In a 413-page response to the allegations made by Hindenburg, the group said the US firm’s conduct is “nothing short of a calculated securities fraud” and contempt for Indian regulators and judiciary.
In a point-by-point rebuttal to Hindenburg’s 88 questions, which the US firm had said didn’t get any response while it was doing its “research”, Adani said they are “simply selective regurgitations of public disclosures or rhetorical innuendos colouring rumours as fact”.
Also read: Action against Hindenburg report: Legal options open to Adani Group
Adani said 65 of the questions relate to the matters that have been duly disclosed by Adani portfolio companies in their annual reports available on their websites, offering memorandums, financial statements and stock exchange disclosures from time to time. Of the balance 23 questions, 18 relate to public shareholders and third parties (and not the Adani portfolio companies), while the balance 5 are baseless allegations based on imaginary fact patterns.
The release of the Hindenburg report, which clashed with the Rs 20,000 crore follow-on public offer (FPO) of Adani Enterprises launched a few days ago, has wiped out $47 billion of market cap in just two days of the Adani group.
The Adani response launched a scathing attack on Hindenburg by saying it is rife with conflict of interest and intended only to create a false market in securities to enable Hindenburg, an admitted short seller, to book massive financial gain through wrongful means at the cost of countless investors.
Adani said it is tremendously concerning that the statements of an entity sitting thousands of miles away, “with no credibility or ethics has caused serious and unprecedented adverse impact on our investors”. The mala fide intention underlying the report is apparent given its timing when Adani Enterprises is undertaking what would be the largest ever further public offering of equity shares in India, it said.

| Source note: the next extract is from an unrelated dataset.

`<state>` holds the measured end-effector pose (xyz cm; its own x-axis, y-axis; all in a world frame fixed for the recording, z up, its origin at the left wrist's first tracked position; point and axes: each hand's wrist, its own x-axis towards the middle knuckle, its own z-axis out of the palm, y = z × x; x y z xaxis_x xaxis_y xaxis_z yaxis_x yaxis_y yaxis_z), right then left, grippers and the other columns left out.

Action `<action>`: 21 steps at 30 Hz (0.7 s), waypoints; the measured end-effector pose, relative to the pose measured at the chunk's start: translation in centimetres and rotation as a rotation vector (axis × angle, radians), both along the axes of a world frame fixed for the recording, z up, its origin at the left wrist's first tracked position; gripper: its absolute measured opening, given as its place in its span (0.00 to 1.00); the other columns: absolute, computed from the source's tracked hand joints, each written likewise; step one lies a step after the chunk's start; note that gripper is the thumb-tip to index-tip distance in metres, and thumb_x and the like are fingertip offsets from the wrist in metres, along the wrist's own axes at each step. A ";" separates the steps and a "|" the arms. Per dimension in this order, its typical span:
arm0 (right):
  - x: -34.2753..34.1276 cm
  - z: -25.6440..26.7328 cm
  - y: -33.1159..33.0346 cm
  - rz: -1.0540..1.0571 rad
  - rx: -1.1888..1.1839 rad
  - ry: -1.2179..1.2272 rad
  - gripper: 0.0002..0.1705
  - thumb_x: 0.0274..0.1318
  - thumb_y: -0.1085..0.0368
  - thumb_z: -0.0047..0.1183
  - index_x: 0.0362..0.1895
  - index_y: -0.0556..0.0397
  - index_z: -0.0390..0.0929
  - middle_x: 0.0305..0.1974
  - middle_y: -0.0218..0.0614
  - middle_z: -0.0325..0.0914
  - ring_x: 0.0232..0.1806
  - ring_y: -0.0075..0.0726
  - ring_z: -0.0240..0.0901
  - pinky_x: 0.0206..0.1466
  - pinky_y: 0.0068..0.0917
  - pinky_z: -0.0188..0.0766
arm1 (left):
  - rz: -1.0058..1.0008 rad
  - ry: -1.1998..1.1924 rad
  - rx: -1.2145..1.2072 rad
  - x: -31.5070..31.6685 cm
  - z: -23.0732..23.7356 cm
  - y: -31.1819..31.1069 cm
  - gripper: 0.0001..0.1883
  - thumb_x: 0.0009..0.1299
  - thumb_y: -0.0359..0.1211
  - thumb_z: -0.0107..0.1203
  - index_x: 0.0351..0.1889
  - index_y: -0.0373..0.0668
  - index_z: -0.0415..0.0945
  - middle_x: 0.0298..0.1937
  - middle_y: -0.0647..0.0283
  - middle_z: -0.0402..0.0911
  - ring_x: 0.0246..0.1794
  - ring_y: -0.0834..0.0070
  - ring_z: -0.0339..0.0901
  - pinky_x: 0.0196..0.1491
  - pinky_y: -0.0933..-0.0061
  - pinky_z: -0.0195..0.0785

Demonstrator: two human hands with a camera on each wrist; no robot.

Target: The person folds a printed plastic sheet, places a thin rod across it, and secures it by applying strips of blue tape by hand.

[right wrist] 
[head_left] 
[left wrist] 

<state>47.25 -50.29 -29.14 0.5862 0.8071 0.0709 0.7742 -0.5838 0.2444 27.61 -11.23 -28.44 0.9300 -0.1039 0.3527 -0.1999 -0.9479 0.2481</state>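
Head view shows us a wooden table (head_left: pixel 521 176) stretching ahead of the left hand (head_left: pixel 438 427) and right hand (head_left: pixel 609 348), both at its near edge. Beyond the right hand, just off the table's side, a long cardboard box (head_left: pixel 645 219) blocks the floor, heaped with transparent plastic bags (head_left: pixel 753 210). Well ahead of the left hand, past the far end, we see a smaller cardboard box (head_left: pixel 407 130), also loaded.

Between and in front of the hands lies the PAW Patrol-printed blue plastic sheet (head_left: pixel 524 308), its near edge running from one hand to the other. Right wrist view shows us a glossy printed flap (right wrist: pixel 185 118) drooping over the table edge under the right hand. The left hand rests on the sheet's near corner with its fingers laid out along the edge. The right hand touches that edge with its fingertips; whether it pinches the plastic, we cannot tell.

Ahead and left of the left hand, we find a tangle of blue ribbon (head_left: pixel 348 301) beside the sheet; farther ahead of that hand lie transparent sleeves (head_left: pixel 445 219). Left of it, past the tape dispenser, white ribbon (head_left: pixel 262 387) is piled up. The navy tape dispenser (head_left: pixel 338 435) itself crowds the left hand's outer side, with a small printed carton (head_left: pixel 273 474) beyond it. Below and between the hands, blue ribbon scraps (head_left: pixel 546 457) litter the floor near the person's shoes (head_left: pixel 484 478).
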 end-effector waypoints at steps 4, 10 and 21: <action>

Despite all its talks of “transparency”, Hindenburg has actively concealed the details of its short positions, the source of its own funding, who is behind them, the illegality underlying the synthetic structures by which they hold such positions, or the profit it has made by holding such positions in our securities, Adani Group said.
The response said most of the group’s businesses are profitable, sustainable, and high on compliance and governance. All key businesses subsidiaries of AEL are financially robust, profitable , regulatory complaint with strong balance sheet and none of the strategic investors have raised any concerns. It is thus confident that the follow-on public offer will sail through and Indian investors shall stay invested and grow with us.”
Also read: What is Hindenburg Research? Why is this US investor firm shorting Adani Group stocks?
“The truth of the matter is that Hindenburg is an unethical short seller. A short seller in the securities market books gain from the subsequent reduction in prices of shares. Hindenburg took “short positions” and then, to effect a downward spiral of share price and make a wrongful gain, Hindenburg published a document to manipulate and depress the price of stock, and create a false market,” Adani group said in its response.